Their No. 1 destination is Chicago, the drain where most of the brains in the Midwest end up. (Every Big Ten school is represented by at least one bar there.)
Joe Lambert, who graduated from MSU in 2004, tried to stay in Michigan, but the only job he could find was at Enterprise Rent-a-Car. A faculty adviser told him about an opening at a consulting firm in Chicago. He rode Amtrak’s Blue Water line for the interview, and got a phone call the next day.
Today, Lambert is working at an accounting firm, and married to a woman from Boston. There’s a rule of thumb in the Rust Belt states: Once kids are gone for five years, they’re gone forever.
“Honestly, I love Chicago,” he said. “There’s nowhere else I’d rather live. It’s one of those things that the more time I spend here, the more I love about it. For everything that Michigan has going for it, they’ve squandered a lot of their resources.
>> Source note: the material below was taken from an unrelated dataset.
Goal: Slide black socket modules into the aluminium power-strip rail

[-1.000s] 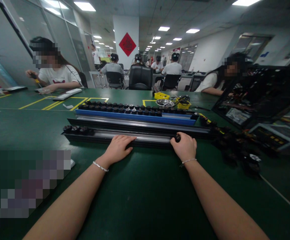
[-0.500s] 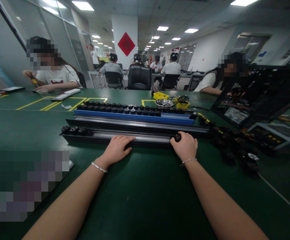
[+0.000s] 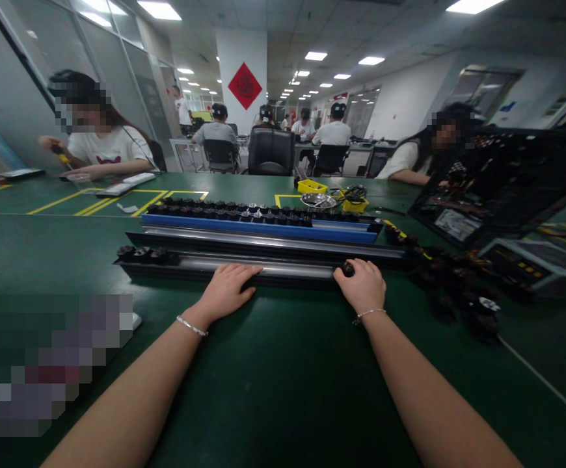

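Note:
Nearest me lies a long black rail (image 3: 293, 268) with a shiny inner channel. Several small black round parts (image 3: 142, 254) sit in its left end. My left hand (image 3: 229, 289) rests on the rail's middle, fingers stretched over its edge and thumb apart. At the rail's right end, my right hand (image 3: 362, 286) is closed around a small black round part (image 3: 347, 268), partly hidden by the fingers. Behind lies a second black rail (image 3: 273, 242). Farther back a blue rail (image 3: 258, 227) carries rows of similar black parts (image 3: 224, 214).
A heap of black parts (image 3: 458, 286) lies right, near a metal box (image 3: 531, 266) and an open black case (image 3: 507, 182). Yellow bins (image 3: 312, 187) and a metal dish (image 3: 318, 200) stand behind the rails. Co-workers sit across the green table (image 3: 263, 390).
The view has shifted very slightly. Both hands keep their places on the rail, and the right one still holds the black round part.

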A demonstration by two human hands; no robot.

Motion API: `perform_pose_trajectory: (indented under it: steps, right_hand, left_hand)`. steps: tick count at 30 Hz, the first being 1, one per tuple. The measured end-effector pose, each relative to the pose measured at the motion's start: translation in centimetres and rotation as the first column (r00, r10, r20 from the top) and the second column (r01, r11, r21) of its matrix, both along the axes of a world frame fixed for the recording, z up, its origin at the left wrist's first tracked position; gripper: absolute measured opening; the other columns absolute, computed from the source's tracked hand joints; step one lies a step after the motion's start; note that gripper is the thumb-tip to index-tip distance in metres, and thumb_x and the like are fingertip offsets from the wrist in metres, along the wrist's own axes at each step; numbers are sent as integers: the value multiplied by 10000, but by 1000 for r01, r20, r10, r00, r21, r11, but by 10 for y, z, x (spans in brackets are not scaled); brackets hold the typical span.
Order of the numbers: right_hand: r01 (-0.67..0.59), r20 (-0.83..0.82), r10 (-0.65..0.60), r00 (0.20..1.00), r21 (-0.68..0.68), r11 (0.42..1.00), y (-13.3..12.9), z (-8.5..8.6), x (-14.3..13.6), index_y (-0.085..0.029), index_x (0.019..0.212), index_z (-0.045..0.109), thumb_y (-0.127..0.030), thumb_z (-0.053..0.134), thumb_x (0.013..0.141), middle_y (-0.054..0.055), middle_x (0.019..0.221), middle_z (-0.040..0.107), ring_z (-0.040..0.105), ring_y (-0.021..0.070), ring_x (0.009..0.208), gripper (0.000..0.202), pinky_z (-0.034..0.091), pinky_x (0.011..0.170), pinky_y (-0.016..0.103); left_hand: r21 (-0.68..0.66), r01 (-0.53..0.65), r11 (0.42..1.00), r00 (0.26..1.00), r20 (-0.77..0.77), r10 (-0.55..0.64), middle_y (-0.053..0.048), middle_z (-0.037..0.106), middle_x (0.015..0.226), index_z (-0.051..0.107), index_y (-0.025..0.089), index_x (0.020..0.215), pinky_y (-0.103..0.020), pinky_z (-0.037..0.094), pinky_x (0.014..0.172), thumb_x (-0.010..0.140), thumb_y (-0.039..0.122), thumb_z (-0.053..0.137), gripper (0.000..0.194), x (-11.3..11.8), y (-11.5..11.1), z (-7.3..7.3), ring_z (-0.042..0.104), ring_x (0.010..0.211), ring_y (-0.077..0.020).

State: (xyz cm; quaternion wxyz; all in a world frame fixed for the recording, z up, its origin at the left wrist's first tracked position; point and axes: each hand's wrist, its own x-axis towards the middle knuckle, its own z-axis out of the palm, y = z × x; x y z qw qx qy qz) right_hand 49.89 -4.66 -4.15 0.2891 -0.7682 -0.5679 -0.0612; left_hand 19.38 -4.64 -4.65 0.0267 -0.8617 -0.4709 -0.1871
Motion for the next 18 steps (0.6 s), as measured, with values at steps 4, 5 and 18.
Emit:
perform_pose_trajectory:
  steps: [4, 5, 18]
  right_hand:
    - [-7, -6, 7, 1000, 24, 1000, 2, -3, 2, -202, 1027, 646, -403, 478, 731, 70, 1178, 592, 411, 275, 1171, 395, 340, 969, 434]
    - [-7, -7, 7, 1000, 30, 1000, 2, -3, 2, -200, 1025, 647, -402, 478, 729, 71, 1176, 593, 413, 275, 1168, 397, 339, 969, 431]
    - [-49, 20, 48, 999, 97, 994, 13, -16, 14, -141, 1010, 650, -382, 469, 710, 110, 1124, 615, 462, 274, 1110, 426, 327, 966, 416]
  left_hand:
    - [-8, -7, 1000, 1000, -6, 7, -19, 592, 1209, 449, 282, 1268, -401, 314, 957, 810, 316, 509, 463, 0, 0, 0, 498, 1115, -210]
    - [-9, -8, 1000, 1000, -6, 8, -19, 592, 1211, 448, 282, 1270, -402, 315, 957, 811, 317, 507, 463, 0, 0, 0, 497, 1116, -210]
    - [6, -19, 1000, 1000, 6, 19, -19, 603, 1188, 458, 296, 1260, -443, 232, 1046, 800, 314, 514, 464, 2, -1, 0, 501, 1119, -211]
When the auto industry moved out, they had nothing to fall back on. I get calls from alumni, saying, ‘I’m thinking about moving to Chicago.’ I say, ‘By all means, come here. It’s been great to me.’”
What does this have to do with the right-to-work law? Michigan has lost so many educated workers that the state’s leadership seems to feel it has no choice but to become a low-wage haven. The kind of place that attracts chicken processors, not software engineers. (There is a Google office in Ann Arbor. It was set up there by Google founder and University of Michigan graduate Larry Page, as a sop to the state he abandoned for Silicon Valley, which is to the 21st century economy what Detroit was to the 20th.) Unable to adjust to the 21st century, Michigan is going back to the 19th.
Continue Reading CloseEdward McClelland is the author of "Young Mr. Obama: Chicago and the Making of a Black President" and "Nothin' But Blue Skies: The Heyday, Hard Times and Hopes of America's Industrial Heartland." Follow him on Twitter at @tedmcclelland. More Edward McClelland.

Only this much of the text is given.